First Person: On loss, a road trip and the bygone days of P.E.I.'s railway
Dann Alexander recounts a visit to the Elmira Railway Museum with his brother in the last year of his life
This First Person article is the experience of Dann Alexander, a writer and author based in Dartmouth. For more information about CBC's First Person stories, please see the FAQ.
As a youth visiting Prince Edward Island almost every summer, I was enchanted with the railroad in front of property belonging to my grandmother's family.
I was young enough to remember seeing tracks, and also young enough to have never seen a train on those tracks. It is equally fascinating now to see some 75 per cent of the old P.E.I. Railway tracks become part of the Trans-Canada Trail.
My brother and I grew up with a fascination of trains. We both were fortunate to have journeyed several thousand kilometres across the country and back on the rails. David was a virtual encyclopedia of many different things. Railway history was just one of hundreds of things he could easily educate you on.

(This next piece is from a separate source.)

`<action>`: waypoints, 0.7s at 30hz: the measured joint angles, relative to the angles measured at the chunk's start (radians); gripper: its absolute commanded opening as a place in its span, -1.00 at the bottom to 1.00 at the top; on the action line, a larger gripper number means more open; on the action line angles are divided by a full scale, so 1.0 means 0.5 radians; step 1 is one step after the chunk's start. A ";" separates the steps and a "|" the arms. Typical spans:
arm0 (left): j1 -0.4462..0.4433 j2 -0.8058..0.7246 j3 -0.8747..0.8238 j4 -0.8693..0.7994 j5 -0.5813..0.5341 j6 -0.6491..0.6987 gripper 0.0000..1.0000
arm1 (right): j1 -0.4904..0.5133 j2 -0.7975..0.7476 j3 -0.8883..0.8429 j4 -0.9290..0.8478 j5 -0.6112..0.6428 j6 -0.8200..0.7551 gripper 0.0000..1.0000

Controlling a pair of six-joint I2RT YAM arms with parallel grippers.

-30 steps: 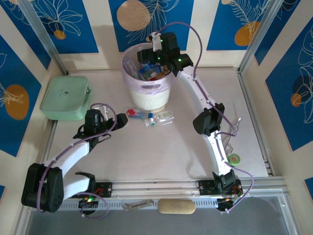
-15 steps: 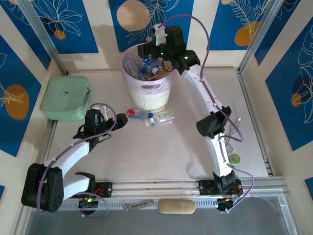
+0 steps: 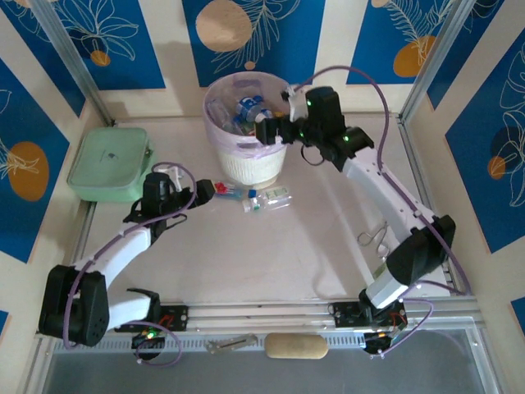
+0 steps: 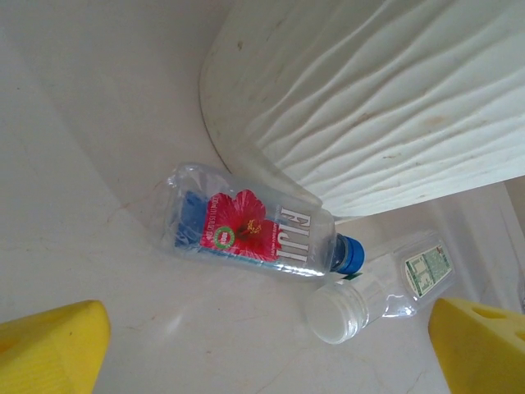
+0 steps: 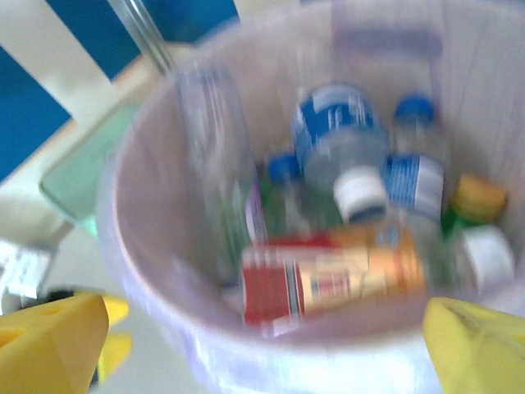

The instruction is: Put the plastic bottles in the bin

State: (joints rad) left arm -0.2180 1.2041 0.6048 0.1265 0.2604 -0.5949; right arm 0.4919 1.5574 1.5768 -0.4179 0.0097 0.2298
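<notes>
The walls (image 3: 246, 37) behind the bin carry blue panels with pale leaf drawings and orange-tan discs, set between cream strips. The table (image 3: 271, 246) is a pale, slightly scuffed sheet framed by metal rails. In the left wrist view it looks glossy white.

The bin (image 3: 246, 168) stands at the far middle of the table, a ribbed white tub with a translucent pinkish liner folded over its rim. The left wrist view cuts it off, showing just its lower wall (image 4: 385, 107). The right wrist view looks down into it (image 5: 135, 164), but everything there is smeared by blur.

Left of the bin sits a pale-green lidded box (image 3: 109, 162).

The right gripper (image 3: 267, 131) hangs at the bin's right rim. Its yellow fingers (image 5: 49, 341) stand wide with nothing between them. The left gripper (image 3: 201, 199) is in front of the bin and to its left, low over the table, fingers (image 4: 49, 345) also spread wide and empty.

Inside the bin lies a heap of bottles (image 5: 340, 148) with blue labels, a red-and-orange one and a yellow cap. Their number is hard to make out.

Two bottles lie on the table just in front of the bin. The red-flowered bottle (image 4: 246, 230) has a blue cap. The white-capped bottle (image 4: 369, 295) is just beside it, and its far end is partly hidden by a finger.
</notes>
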 measured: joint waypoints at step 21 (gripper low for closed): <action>0.001 0.190 0.070 0.120 0.055 -0.216 0.99 | 0.091 0.242 -1.002 0.428 -0.381 -0.375 0.98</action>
State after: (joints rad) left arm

In what would be the last year of his life, we made plans to finally visit the railway museum in Elmira as part of a day trip. The pandemic delayed things a bit but along with our mom, we were able to get over in September 2020 for what would be our last road trip.
We stopped when we needed to for nourishment and refreshment, to catch the sights and sounds of an eastern Island morning. The Souris ferry was in and loading for the Magdalen Islands. David took several photos and talked about wanting to go over on that journey.
At East Point Lighthouse, we met a friendly hungry fox who was a bit too comfortable with humans. We both wished we could have talked him into avoiding people permanently.
When we arrived at the museum in Elmira, we were amazed at how much history was still preserved of the railroad days gone by. The photos and artifacts within the old train station are a passport back to a different era of the province and the country.
We went over the photos of the ferries that once were part of CN Marine and Marine Atlantic. David made a point to visit the original Abegweit ferry when he was in Chicago several years back, where the ship now serves as a clubhouse for the Columbia Yacht Club.
The model railway displays in the museum remain one of the finest examples I've ever seen. In that room, you can see footage of the railway in operation from those bygone days along with various souvenirs that would be the envy of any rail fan.
Our final road trip
We walked up the tracks beside the museum into the woods to take in more of the clean crisp morning air. David had to stop at some point due to exhaustion but he encouraged me to keep going. He walked back, taking pictures along the way. Before leaving, David spent a few dollars on some collectible items from the museum that have since been donated to charity.
We spent several days afterwards discussing ways we hoped to see the Island railway history continue to be preserved. Correspondence to Canadian National Railway proved successful, and we were left confident that the Elmira museum would have long-term funding so as to educate future generations on this historic chapter of transportation history.
David passed away from cancer a few months after that road trip. He was 43.